Mr. Mix added that the same goes for this year’s Democrat presidential candidates; however, given Big Labor’s long-time domination of their party’s nominating process, it is unlikely any of them will ever respond favorably to their Right to Work surveys, if they respond at all.
In fact, former U.S. Sen. Hillary Clinton (N.Y.), Sen. Bernie Sanders (Vermont), and former Gov. Martin O’Malley (Md.) have up to now been so eager to woo Big Labor’s support that they are all actually pledging explicitly to veto any national Right to Work legislation that reaches their desk.
To clarify the intentions of all of the announced candidates seeking the GOP and Democrat presidential nominations, last fall the Committee mailed surveys to their campaigns, asking where the candidates stand on nine key compulsory unionism-related issues.
Committee Ready to Mobilize Supporters Across the Country
In December and January, the Committee turned up the heat by mailing letters to pro-Right to Work citizens in several early caucus and primary states. The letters mobilized freedom-loving Americans to contact the candidates and urge them to take a clear stand against compulsory unionism.

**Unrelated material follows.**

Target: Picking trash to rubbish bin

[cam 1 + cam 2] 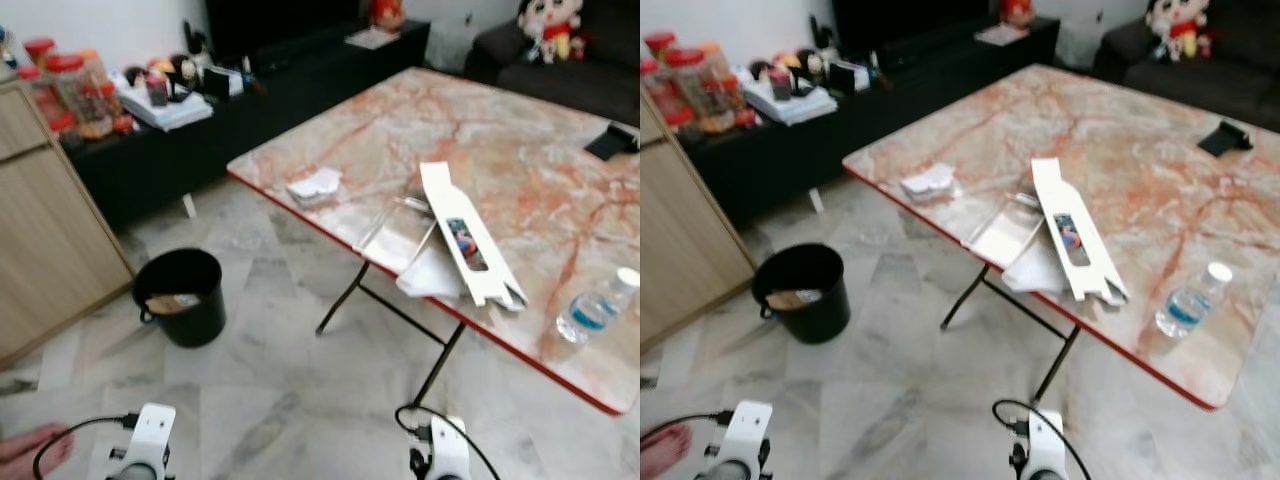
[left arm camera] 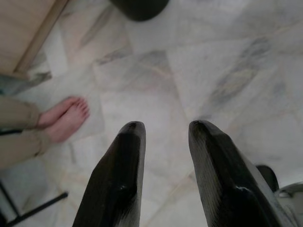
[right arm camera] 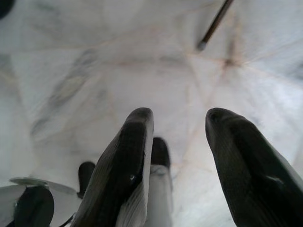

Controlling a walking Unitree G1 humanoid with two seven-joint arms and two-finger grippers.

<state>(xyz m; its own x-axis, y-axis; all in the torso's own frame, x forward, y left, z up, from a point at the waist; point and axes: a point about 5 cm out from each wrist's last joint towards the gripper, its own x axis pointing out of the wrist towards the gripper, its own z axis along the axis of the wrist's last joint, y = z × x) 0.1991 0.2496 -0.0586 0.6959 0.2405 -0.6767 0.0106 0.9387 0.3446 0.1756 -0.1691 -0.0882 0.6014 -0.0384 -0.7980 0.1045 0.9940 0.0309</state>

“For decades, polls have shown that the vast majority of Americans who regularly vote in federal elections believe laws and other policies that favor forcing workers to pay union dues or fees as a condition of employment are just plain wrong,” said Mr. Mix.

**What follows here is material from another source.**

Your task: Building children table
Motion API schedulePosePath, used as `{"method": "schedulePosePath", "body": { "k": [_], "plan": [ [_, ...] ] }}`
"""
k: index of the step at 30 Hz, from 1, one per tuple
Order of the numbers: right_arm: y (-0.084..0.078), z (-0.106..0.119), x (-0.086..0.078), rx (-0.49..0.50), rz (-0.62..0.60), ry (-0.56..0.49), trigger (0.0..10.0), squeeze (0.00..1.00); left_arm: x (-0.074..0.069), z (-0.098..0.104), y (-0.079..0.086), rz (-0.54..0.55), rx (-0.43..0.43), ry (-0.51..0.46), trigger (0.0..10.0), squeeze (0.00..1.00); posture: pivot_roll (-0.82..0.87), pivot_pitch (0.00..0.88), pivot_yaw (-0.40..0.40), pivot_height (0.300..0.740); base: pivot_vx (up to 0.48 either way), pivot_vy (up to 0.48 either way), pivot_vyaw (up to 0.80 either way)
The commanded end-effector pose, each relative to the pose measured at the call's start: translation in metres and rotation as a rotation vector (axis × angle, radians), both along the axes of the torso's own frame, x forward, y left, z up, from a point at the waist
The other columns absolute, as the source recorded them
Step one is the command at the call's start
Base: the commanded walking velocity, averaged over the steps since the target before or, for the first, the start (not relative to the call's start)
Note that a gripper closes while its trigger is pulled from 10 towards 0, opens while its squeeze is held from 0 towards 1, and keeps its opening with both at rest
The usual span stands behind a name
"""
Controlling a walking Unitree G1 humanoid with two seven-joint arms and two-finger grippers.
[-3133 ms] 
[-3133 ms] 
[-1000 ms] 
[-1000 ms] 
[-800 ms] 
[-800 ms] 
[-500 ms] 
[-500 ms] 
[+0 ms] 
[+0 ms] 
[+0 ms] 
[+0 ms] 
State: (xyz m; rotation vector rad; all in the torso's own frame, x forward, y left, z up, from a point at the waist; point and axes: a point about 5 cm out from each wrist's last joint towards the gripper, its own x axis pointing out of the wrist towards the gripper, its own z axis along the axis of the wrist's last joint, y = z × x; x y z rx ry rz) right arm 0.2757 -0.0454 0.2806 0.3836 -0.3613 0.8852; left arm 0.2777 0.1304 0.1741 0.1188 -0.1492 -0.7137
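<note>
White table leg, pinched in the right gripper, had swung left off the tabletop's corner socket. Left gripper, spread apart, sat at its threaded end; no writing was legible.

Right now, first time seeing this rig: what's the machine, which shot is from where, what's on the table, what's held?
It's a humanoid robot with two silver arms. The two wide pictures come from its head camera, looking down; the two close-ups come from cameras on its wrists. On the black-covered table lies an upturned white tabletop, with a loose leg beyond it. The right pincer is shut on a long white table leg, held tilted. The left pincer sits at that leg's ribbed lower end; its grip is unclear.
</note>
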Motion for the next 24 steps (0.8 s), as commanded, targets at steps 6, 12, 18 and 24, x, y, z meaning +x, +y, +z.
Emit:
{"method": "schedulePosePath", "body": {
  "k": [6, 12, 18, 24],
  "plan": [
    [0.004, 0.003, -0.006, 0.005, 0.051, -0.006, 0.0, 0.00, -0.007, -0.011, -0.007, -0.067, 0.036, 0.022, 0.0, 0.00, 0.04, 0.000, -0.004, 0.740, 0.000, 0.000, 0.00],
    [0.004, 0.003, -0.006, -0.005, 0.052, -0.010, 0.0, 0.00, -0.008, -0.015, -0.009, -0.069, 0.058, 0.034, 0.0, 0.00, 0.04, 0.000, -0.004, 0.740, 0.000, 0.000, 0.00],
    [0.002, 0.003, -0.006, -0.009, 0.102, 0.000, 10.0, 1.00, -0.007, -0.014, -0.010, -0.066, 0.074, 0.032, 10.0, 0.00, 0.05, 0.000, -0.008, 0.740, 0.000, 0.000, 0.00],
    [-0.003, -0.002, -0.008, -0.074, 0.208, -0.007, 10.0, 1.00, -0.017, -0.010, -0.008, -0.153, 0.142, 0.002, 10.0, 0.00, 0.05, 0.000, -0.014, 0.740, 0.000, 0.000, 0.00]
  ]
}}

To ensure that forced unionism remains a key issue in the ongoing presidential nomination process, the Committee is now ready to continue mobilizing citizens in the 12 states that hold primaries and caucuses on March 1, and across the rest of the nation.
Committee President: Ideal Is For All Candidates To Back Right to Work
“I would be overjoyed,” said Mr. Mix, “if all the candidates decided, in response to grass-roots activism, to oppose forced unionism in the future, regardless of where they have stood up to now.
“But if it turns out there is only one pro-Right to Work presidential candidate on the ballot in November, I’m confident that candidate can deploy the Right to Work issue advantageously, despite all the forced-dues money the Big Labor political machine will undoubtedly spend.
“And Right to Work members and supporters will have a very positive impact by helping millions of other Americans see how important the compulsory-unionism issue is, and letting them know exactly where the candidates stand.”